What These Fields Usually Represent

  • line items: what the customer is paying for.
  • idempotency key: a unique value that prevents duplicate payment creation.
  • reference: your internal payment or order reference.
  • name / description: text shown to the donor or customer in checkout.
  • cancel URL / success URL: where Monime should return the user after cancel or success.
  • financial account ID: optional settlement target inside Monime.
  • currency: the payment currency used for the checkout session.
  • payment options: the channels and provider restrictions you want to send to Monime.
  • metadata: any additional application data you want to carry through the payment flow.
  • callback state: extra state you want returned or preserved for post-payment handling.

Registration

Register the adapter from your main plugin file, before you create any checkout sessions. That is the safest place to load your adapter class and register it with Monime.
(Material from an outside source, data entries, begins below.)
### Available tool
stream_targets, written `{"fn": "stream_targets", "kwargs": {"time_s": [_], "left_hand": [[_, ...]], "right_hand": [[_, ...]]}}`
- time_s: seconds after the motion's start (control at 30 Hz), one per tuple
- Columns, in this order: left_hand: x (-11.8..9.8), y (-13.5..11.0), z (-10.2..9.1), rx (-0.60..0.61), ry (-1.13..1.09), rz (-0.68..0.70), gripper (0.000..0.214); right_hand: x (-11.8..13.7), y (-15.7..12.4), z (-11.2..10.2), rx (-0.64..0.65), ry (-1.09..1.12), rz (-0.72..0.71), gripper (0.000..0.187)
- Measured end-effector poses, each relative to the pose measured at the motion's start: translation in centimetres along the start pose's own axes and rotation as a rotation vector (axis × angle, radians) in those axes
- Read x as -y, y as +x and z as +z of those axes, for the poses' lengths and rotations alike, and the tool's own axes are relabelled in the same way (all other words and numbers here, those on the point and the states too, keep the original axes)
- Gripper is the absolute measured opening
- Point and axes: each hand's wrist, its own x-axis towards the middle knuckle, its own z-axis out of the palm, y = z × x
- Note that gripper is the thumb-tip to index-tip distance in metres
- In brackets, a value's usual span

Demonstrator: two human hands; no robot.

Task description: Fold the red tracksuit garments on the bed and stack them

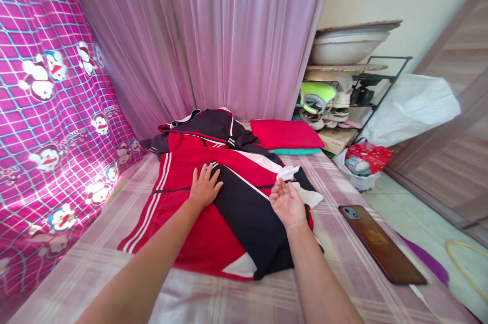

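A red, black and white track jacket (pixel 208 237) lies spread on the checked bedsheet, one black sleeve (pixel 244 202) folded across its front. My left hand (pixel 206 185) rests palm down near the top of that sleeve, fingers spread. On the right, my right hand (pixel 287 202) is turned palm up over the jacket, its fingers loosely bent beside the white collar (pixel 308 194). Whether those fingertips touch the cloth I cannot tell. Behind it sits another dark and red garment (pixel 209 123), crumpled.
A folded red cloth (pixel 285 134) lies on a teal one (pixel 295 151) at the back. A phone (pixel 381 245) with a cable lies at the bed's right edge. Beyond stand a shoe rack (pixel 375 90) and a bag (pixel 362 161). Purple curtains (pixel 229 34) hang behind.
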Motion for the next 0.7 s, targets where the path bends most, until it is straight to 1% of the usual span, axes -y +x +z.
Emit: {"fn": "stream_targets", "kwargs": {"time_s": [0.03,0.07,0.1,0.17,0.2,0.23,0.27,0.3,0.33,0.4,0.57,0.63,0.7], "left_hand": [[-1.0,-0.3,-0.3,-0.007,-0.015,-0.027,0.058],[-2.5,-0.8,-0.6,-0.012,-0.04,-0.033,0.059],[-4.4,-1.4,-0.7,-0.003,-0.076,-0.001,0.059],[-8.5,-3.1,-0.4,0.088,-0.186,0.183,0.058],[-10.4,-3.9,-0.1,0.135,-0.232,0.286,0.058],[-11.9,-4.7,0.3,0.168,-0.263,0.354,0.059],[-12.9,-5.3,0.6,0.182,-0.276,0.375,0.06],[-13.4,-5.7,0.9,0.182,-0.278,0.38,0.06],[-13.3,-5.8,1.2,0.177,-0.274,0.367,0.061],[-11.8,-5.2,1.5,0.166,-0.249,0.325,0.06],[-5.5,-1.9,1.3,0.179,-0.147,0.221,0.062],[-3.4,-1.1,1.1,0.168,-0.132,0.23,0.06],[-1.6,-0.9,0.9,0.12,-0.142,0.252,0.054]], "right_hand": [[0.0,0.0,0.1,0.0,0.006,0.006,0.018],[0.0,0.0,0.2,0.001,0.003,0.009,0.019],[0.0,0.0,0.2,0.002,-0.006,0.008,0.019],[0.0,0.0,0.2,-0.003,-0.026,-0.002,0.02],[0.1,0.0,0.1,-0.007,-0.03,-0.008,0.021],[0.1,0.0,0.0,-0.008,-0.03,-0.011,0.02],[0.2,0.0,-0.1,-0.004,-0.029,-0.013,0.02],[0.2,-0.1,-0.1,0.004,-0.03,-0.013,0.019],[0.3,-0.1,-0.2,0.014,-0.031,-0.012,0.019],[0.3,-0.1,-0.2,0.021,-0.032,-0.008,0.019],[0.3,-0.2,0.2,0.003,0.017,0.032,0.02],[0.4,-0.3,0.4,-0.016,0.056,0.044,0.022],[0.4,-0.4,0.6,-0.023,0.08,0.047,0.022]]}}
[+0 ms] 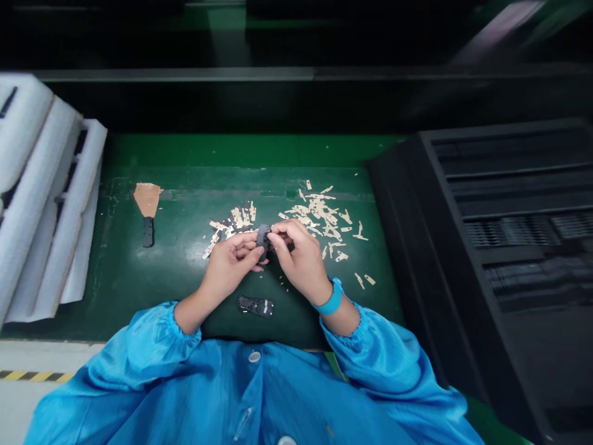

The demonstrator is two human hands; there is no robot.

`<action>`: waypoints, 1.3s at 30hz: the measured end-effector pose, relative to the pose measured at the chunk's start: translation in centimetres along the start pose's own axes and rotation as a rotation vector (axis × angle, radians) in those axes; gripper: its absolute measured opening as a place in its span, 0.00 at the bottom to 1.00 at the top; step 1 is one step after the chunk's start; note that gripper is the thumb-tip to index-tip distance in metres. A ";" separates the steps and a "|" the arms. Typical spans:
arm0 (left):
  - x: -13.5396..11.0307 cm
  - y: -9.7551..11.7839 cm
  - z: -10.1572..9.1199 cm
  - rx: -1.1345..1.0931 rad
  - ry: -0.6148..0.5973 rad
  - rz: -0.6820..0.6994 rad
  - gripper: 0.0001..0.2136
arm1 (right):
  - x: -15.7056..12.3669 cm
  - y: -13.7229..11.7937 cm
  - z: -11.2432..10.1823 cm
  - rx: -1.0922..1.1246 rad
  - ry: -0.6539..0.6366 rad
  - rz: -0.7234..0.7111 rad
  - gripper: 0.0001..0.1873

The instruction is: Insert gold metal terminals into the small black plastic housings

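Observation:
Between my two hands, above the middle of the green table, a small dark grey plastic part (262, 236) is held upright. My left hand (231, 259) has thumb and fingers closed round its left and lower side. My right hand (296, 250) pinches at its upper right edge; whether a smaller piece sits in those fingertips is hidden. Just below the hands a black plastic housing (256, 306) lies on the table. Behind my left hand is a pile of cream strips and dark bits (238, 217). Many loose cream strips (319, 213) are scattered beyond my right hand.
Wrapped foam-like white trays (55, 204) are stacked at the left. A black part (147, 232) with a brown paper-like piece (147, 199) lies on the green table (180, 290). A black crate (426, 247) with dark parts inside stands at the right, close to my right arm.

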State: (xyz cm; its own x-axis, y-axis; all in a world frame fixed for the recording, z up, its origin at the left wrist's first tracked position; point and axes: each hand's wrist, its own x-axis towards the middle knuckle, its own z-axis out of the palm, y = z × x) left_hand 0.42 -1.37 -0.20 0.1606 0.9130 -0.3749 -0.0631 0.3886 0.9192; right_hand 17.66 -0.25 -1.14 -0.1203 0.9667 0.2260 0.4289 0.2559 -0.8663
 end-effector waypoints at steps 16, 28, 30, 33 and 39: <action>-0.4 0.6 0.2 0.055 -0.014 -0.005 0.19 | -0.3 -0.4 0.1 -0.062 0.080 0.025 0.04; -0.5 0.7 0.1 0.048 -0.025 -0.005 0.18 | -0.3 -0.6 0.1 -0.114 0.088 -0.002 0.05; -0.4 0.7 0.1 0.041 -0.030 -0.011 0.19 | -0.3 -0.6 0.1 -0.115 0.093 -0.008 0.05; -0.4 0.7 0.1 0.039 -0.026 -0.016 0.19 | -0.3 -0.6 0.1 -0.105 0.107 -0.024 0.05; -0.4 0.6 0.0 0.033 -0.038 -0.018 0.19 | -0.4 -0.3 0.2 -0.110 0.107 -0.022 0.05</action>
State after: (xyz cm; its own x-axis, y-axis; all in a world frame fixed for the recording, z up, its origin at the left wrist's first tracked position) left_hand 0.33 -1.56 0.48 0.1983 0.9003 -0.3874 -0.0273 0.4002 0.9160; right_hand 17.37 -0.68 -1.02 -0.0372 0.9547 0.2952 0.5235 0.2703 -0.8080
Example pattern:
<?php

use Monime\registry\AdapterRegistry;

require_once __DIR__ . '/includes/class-custom-monime-adapter.php';

add_action('plugins_loaded', function () {
    if (class_exists(AdapterRegistry::class) && class_exists(CustomMonimeAdapter::class)) {
        AdapterRegistry::registerAdapter(new CustomMonimeAdapter());
    }
});
This keeps registration close to the plugin bootstrap, which matches how Monime’s own integrations are loaded in monime_gateway.php.

Configuration Checklist

Before going live, confirm that:
  1. Your adapter class is required by the main plugin file.
  2. Your adapter registration runs during plugin boot, not only inside a request-specific class.
  3. Your adapter ID is unique.
  4. The payload includes the URLs Monime should return to.
  5. The reference maps back to a real object in your application.
  6. Your webhook handler can safely ignore duplicate webhook deliveries.
  7. Your plugin can recover from a payment that succeeds after the user closes the tab.